▶ **PROBLEM TO WORK ON**
Print the data below exactly as it stands, and keep the pictures out.
------------------------------------------------------------------------
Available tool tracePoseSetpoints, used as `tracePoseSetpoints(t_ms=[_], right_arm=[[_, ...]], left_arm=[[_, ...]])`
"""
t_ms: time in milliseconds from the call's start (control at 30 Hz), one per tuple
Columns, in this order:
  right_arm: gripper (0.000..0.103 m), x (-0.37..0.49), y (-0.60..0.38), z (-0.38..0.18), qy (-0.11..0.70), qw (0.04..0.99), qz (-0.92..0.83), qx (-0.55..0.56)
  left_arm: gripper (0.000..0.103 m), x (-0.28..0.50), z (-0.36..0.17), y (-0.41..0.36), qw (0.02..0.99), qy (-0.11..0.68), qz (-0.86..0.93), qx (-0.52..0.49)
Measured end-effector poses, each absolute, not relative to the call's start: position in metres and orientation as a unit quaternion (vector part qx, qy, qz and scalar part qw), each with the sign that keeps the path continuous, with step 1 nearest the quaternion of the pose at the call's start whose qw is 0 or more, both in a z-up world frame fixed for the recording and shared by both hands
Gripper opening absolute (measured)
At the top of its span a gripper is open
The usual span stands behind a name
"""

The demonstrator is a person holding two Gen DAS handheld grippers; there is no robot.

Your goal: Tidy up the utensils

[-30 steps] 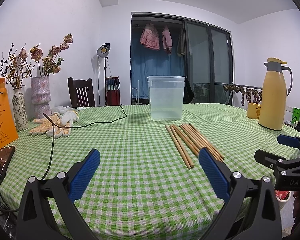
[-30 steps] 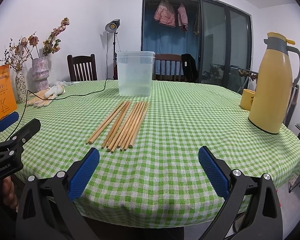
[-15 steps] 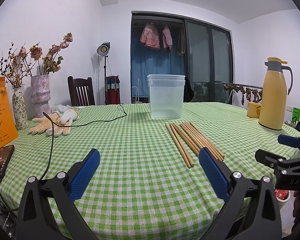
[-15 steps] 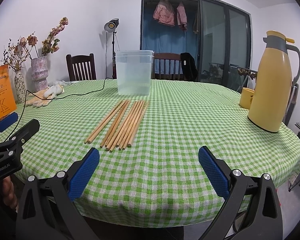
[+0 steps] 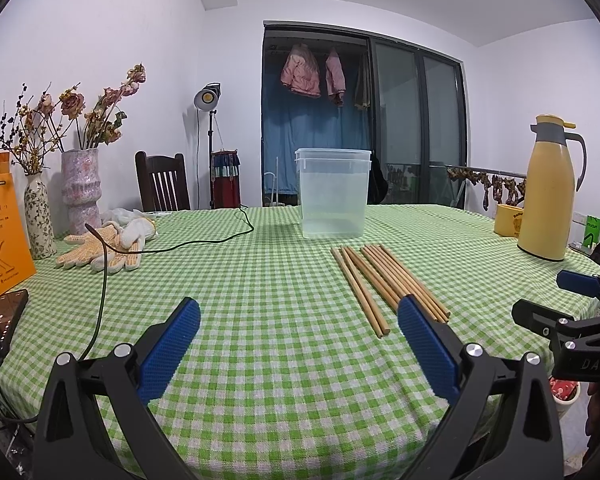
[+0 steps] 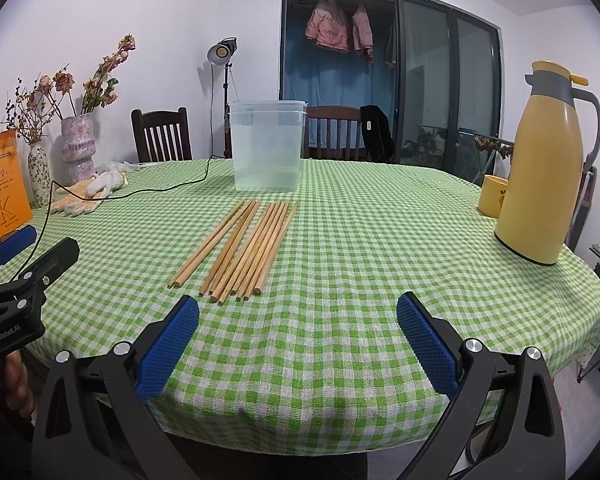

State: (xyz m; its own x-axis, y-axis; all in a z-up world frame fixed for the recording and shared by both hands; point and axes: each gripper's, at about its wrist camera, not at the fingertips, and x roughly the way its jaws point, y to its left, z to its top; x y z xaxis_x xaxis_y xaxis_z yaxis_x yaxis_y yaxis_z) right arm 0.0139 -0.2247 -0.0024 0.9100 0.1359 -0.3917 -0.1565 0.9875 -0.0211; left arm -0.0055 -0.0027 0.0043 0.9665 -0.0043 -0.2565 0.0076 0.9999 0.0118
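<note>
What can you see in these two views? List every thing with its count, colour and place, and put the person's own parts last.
chopsticks: about ten, tan wood, flat on table centre
container: one, clear, behind chopsticks
tablecloth: one, green check, covers table
thermos: one, yellow, right
mug: one, yellow, beside thermos
gloves: pair, cream, left
vases: two, dried flowers, left
book: orange, far left
phone: one, black, left edge
cable: black, across cloth
chairs: two, dark wood, behind table
left claw: open, empty
right claw: open, empty
hand: holding left claw

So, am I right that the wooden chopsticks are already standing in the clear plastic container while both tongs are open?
Not quite: the chopsticks lie flat on the tablecloth in front of the clear plastic container, which holds none, as the right wrist view shows. Both tongs, left and right, are open.
</note>
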Motion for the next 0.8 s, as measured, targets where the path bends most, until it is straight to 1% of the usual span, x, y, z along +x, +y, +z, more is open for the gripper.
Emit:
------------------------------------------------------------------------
▶ **TASK ANSWER**
Available tool tracePoseSetpoints, used as `tracePoseSetpoints(t_ms=[_], right_arm=[[_, ...]], left_arm=[[_, ...]])`
"""
t_ms: time in milliseconds from the call's start (control at 30 Hz), one per tuple
Columns, in this order:
  right_arm: gripper (0.000..0.103 m), x (-0.37..0.49), y (-0.60..0.38), z (-0.38..0.18), qy (-0.11..0.70), qw (0.04..0.99), qz (-0.92..0.83), qx (-0.55..0.56)
  left_arm: gripper (0.000..0.103 m), x (-0.28..0.50), z (-0.36..0.17), y (-0.41..0.36), qw (0.02..0.99), qy (-0.11..0.68), qz (-0.86..0.93), qx (-0.52..0.49)
Measured end-effector poses, each absolute, not relative to the call's start: position in metres and orientation as a unit quaternion (vector part qx, qy, qz and scalar part qw), each with the sign that keeps the path continuous, with step 1 nearest the quaternion of the pose at the call's start whose qw is 0 or more, both in a z-up world frame fixed for the recording and shared by both hands
Gripper opening absolute (measured)
At the top of its span a gripper is open
The usual span stands behind a name
"""

The demonstrator is a person holding two Gen DAS handheld grippers; there is no robot.

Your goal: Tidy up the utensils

[-30 steps] 
[-30 steps] 
[-15 steps] 
[-15 steps] 
[+0 steps] 
[+0 steps] 

State: (xyz m; its own x-axis, y-axis; all in a z-up world frame fixed for the recording and shared by both hands; point and axes: each gripper's, at about its wrist camera, not at the fingertips, and x roughly the way its jaws point, y to its left, z to its top; x y z xaxis_x xaxis_y xaxis_z yaxis_x yaxis_y yaxis_z) right arm 0.0139 -0.2247 -0.0024 0.9100 0.1359 -0.3917 -0.1565 0.9875 -0.0211; left arm -0.0055 -0.0027 0.0043 0.9665 -0.0043 -0.2565 0.0076 0.9999 0.0118
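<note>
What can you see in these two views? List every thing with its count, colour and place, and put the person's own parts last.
chopsticks: about ten, tan wood, flat on table centre
container: one, clear, behind chopsticks
tablecloth: one, green check, covers table
thermos: one, yellow, right
mug: one, yellow, beside thermos
gloves: pair, cream, left
vases: two, dried flowers, left
book: orange, far left
phone: one, black, left edge
cable: black, across cloth
chairs: two, dark wood, behind table
left claw: open, empty
right claw: open, empty
hand: holding left claw

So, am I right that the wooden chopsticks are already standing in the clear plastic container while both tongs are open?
Not quite: the chopsticks lie flat on the tablecloth in front of the clear plastic container, which holds none, as the right wrist view shows. Both tongs, left and right, are open.
</note>
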Motion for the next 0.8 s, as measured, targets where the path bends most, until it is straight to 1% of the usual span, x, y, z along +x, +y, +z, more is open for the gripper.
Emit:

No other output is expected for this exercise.